● **Problem**
Would you return the data below exactly as it stands, with every picture left out?
··· Stored data ···
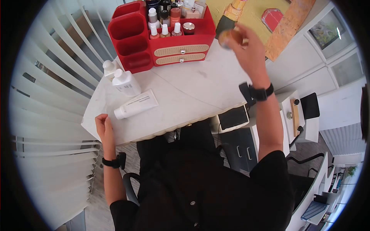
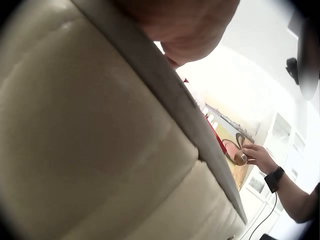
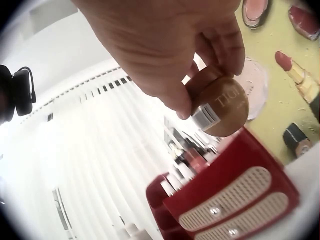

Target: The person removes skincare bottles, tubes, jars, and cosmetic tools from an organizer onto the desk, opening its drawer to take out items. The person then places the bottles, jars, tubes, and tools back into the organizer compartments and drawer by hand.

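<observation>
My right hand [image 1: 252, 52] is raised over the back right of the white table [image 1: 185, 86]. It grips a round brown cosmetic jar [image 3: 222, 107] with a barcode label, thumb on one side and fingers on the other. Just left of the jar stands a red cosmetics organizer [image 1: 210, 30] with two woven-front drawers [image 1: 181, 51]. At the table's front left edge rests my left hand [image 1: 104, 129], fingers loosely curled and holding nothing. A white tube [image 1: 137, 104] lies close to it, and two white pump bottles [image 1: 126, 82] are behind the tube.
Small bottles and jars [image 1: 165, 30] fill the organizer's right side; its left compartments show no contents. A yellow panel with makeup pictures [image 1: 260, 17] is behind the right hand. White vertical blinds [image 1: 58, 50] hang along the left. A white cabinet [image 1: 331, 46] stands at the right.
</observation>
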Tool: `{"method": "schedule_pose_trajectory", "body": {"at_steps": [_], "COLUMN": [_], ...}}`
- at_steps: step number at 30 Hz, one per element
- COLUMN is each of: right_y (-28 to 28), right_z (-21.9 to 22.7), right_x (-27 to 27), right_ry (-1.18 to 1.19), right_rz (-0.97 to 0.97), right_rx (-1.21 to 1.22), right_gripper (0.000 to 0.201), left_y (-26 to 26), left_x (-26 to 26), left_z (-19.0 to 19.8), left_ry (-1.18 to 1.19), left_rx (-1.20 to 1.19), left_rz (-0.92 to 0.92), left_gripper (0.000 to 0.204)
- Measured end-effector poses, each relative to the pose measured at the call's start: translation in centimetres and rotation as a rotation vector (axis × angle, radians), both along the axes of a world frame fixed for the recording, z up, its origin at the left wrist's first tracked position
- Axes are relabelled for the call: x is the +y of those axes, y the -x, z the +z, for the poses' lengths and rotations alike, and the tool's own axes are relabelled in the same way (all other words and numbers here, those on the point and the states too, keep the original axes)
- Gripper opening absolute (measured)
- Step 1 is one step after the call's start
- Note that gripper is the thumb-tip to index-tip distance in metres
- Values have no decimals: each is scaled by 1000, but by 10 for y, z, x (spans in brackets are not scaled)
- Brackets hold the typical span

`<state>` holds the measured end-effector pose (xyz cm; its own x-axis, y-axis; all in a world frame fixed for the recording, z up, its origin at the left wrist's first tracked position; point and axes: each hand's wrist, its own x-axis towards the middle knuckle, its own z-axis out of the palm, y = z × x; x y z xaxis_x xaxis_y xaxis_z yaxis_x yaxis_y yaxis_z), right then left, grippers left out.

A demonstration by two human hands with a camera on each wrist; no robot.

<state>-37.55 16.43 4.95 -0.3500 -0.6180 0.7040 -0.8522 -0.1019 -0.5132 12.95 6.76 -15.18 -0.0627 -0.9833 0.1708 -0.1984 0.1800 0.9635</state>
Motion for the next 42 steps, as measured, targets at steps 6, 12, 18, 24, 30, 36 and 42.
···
● **Solution**
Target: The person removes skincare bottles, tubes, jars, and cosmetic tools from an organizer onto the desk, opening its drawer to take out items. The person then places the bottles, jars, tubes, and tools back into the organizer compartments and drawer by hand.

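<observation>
My right hand [image 1: 252, 52] is raised over the back right of the white table [image 1: 185, 86]. It grips a round brown cosmetic jar [image 3: 222, 107] with a barcode label, thumb on one side and fingers on the other. Just left of the jar stands a red cosmetics organizer [image 1: 210, 30] with two woven-front drawers [image 1: 181, 51]. At the table's front left edge rests my left hand [image 1: 104, 129], fingers loosely curled and holding nothing. A white tube [image 1: 137, 104] lies close to it, and two white pump bottles [image 1: 126, 82] are behind the tube.
Small bottles and jars [image 1: 165, 30] fill the organizer's right side; its left compartments show no contents. A yellow panel with makeup pictures [image 1: 260, 17] is behind the right hand. White vertical blinds [image 1: 58, 50] hang along the left. A white cabinet [image 1: 331, 46] stands at the right.
</observation>
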Tool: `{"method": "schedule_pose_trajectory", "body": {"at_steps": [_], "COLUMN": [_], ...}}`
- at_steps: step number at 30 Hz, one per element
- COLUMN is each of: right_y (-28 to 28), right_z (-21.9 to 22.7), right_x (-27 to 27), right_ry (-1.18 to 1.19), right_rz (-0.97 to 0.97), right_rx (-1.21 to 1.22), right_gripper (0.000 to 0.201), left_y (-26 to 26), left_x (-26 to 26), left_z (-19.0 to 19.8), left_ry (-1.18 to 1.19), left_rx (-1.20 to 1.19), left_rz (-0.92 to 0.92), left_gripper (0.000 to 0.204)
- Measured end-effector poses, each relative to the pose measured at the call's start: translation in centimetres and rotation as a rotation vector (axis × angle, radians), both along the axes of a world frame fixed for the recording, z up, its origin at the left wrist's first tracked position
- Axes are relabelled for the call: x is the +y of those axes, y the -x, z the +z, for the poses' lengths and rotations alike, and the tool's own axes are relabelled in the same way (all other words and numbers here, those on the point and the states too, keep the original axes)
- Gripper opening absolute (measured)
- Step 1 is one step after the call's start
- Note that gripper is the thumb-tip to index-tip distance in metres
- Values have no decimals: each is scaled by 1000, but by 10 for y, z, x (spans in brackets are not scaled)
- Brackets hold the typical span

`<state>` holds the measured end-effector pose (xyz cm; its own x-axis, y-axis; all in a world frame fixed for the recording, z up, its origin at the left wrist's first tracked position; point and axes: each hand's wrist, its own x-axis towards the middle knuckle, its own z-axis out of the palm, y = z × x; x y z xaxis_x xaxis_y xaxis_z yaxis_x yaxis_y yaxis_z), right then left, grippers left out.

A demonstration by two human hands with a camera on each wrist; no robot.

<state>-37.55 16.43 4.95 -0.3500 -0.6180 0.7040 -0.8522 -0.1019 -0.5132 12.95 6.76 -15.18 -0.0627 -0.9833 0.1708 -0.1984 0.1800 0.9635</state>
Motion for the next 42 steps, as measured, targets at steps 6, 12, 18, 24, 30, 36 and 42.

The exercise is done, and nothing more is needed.